This is the mail archive of the
gcc-patches@gcc.gnu.org
mailing list for the GCC project.
Re: [PATCH v2 3/9] Introduce can_vector_compare_p function
Ilya Leoshkevich <iii@linux.ibm.com> writes:
>> Am 26.08.2019 um 15:17 schrieb Ilya Leoshkevich <iii@linux.ibm.com>:
>>
>>> Am 26.08.2019 um 15:06 schrieb Richard Biener <richard.guenther@gmail.com>:
>>>
>>> On Mon, Aug 26, 2019 at 1:54 PM Ilya Leoshkevich <iii@linux.ibm.com> wrote:
>>>>
>>>>> Am 26.08.2019 um 10:49 schrieb Richard Biener <richard.guenther@gmail.com>:
>>>>>
>>>>> On Fri, Aug 23, 2019 at 1:35 PM Ilya Leoshkevich <iii@linux.ibm.com> wrote:
>>>>>>
>>>>>>> Am 23.08.2019 um 13:24 schrieb Richard Biener <richard.guenther@gmail.com>:
>>>>>>>
>>>>>>> On Fri, Aug 23, 2019 at 12:43 PM Richard Sandiford
>>>>>>> <richard.sandiford@arm.com> wrote:
>>>>>>>>
>>>>>>>> Ilya Leoshkevich <iii@linux.ibm.com> writes:
>>>>>>>>> @@ -3819,6 +3820,82 @@ can_compare_p (enum rtx_code code, machine_mode mode,
>>>>>>>>> return 0;
>>>>>>>>> }
>>>>>>>>>
>>>>>>>>> +/* can_vector_compare_p presents fake rtx binary operations to the the back-end
>>>>>>>>> + in order to determine its capabilities. In order to avoid creating fake
>>>>>>>>> + operations on each call, values from previous calls are cached in a global
>>>>>>>>> + cached_binops hash_table.
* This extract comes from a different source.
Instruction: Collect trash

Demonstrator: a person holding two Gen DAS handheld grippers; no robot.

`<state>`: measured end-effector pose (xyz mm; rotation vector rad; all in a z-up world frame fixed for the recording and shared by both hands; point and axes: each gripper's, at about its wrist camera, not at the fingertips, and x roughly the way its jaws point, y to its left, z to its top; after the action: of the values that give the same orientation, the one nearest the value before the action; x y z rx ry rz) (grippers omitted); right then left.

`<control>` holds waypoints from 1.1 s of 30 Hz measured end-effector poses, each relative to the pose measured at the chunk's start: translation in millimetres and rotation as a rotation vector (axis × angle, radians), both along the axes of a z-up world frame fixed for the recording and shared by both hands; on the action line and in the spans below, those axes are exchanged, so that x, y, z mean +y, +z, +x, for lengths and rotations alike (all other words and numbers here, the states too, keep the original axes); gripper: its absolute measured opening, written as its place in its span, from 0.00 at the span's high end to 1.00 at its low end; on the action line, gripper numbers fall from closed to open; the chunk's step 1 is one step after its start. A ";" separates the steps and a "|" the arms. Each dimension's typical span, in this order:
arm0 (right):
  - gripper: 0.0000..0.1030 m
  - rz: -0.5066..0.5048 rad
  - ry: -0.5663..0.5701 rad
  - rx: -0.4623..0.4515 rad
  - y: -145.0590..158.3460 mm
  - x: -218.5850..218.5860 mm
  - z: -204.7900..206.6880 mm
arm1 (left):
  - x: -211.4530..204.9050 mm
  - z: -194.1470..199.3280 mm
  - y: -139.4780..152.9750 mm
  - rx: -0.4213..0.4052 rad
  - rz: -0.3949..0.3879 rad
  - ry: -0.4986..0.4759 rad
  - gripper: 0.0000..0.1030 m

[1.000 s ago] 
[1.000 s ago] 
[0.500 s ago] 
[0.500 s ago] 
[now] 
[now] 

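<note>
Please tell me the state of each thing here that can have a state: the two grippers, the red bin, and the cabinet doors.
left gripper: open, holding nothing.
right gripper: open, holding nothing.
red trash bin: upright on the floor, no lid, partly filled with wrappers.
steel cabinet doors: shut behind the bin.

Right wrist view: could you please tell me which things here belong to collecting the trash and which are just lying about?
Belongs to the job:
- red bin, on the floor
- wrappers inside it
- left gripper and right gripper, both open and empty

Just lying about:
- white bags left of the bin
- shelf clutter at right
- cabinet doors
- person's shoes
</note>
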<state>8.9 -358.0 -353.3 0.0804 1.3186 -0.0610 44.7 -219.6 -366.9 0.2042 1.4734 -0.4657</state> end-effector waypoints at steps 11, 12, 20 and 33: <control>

It contains rtxes, which can be looked up using
>>>>>>>>> + binop_keys. */
>>>>>>>>> +
>>>>>>>>> +struct binop_key {
>>>>>>>>> + enum rtx_code code; /* Operation code. */
>>>>>>>>> + machine_mode value_mode; /* Result mode. */
>>>>>>>>> + machine_mode cmp_op_mode; /* Operand mode. */
>>>>>>>>> +};
>>>>>>>>> +
>>>>>>>>> +struct binop_hasher : pointer_hash_mark<rtx>, ggc_cache_remove<rtx> {
>>>>>>>>> + typedef rtx value_type;
>>>>>>>>> + typedef binop_key compare_type;
>>>>>>>>> +
>>>>>>>>> + static hashval_t
>>>>>>>>> + hash (enum rtx_code code, machine_mode value_mode, machine_mode cmp_op_mode)
>>>>>>>>> + {
>>>>>>>>> + inchash::hash hstate (0);
>>>>>>>>> + hstate.add_int (code);
>>>>>>>>> + hstate.add_int (value_mode);
>>>>>>>>> + hstate.add_int (cmp_op_mode);
>>>>>>>>> + return hstate.end ();
>>>>>>>>> + }
>>>>>>>>> +
>>>>>>>>> + static hashval_t
>>>>>>>>> + hash (const rtx &ref)
>>>>>>>>> + {
>>>>>>>>> + return hash (GET_CODE (ref), GET_MODE (ref), GET_MODE (XEXP (ref, 0)));
>>>>>>>>> + }
>>>>>>>>> +
>>>>>>>>> + static bool
>>>>>>>>> + equal (const rtx &ref1, const binop_key &ref2)
>>>>>>>>> + {
>>>>>>>>> + return (GET_CODE (ref1) == ref2.code)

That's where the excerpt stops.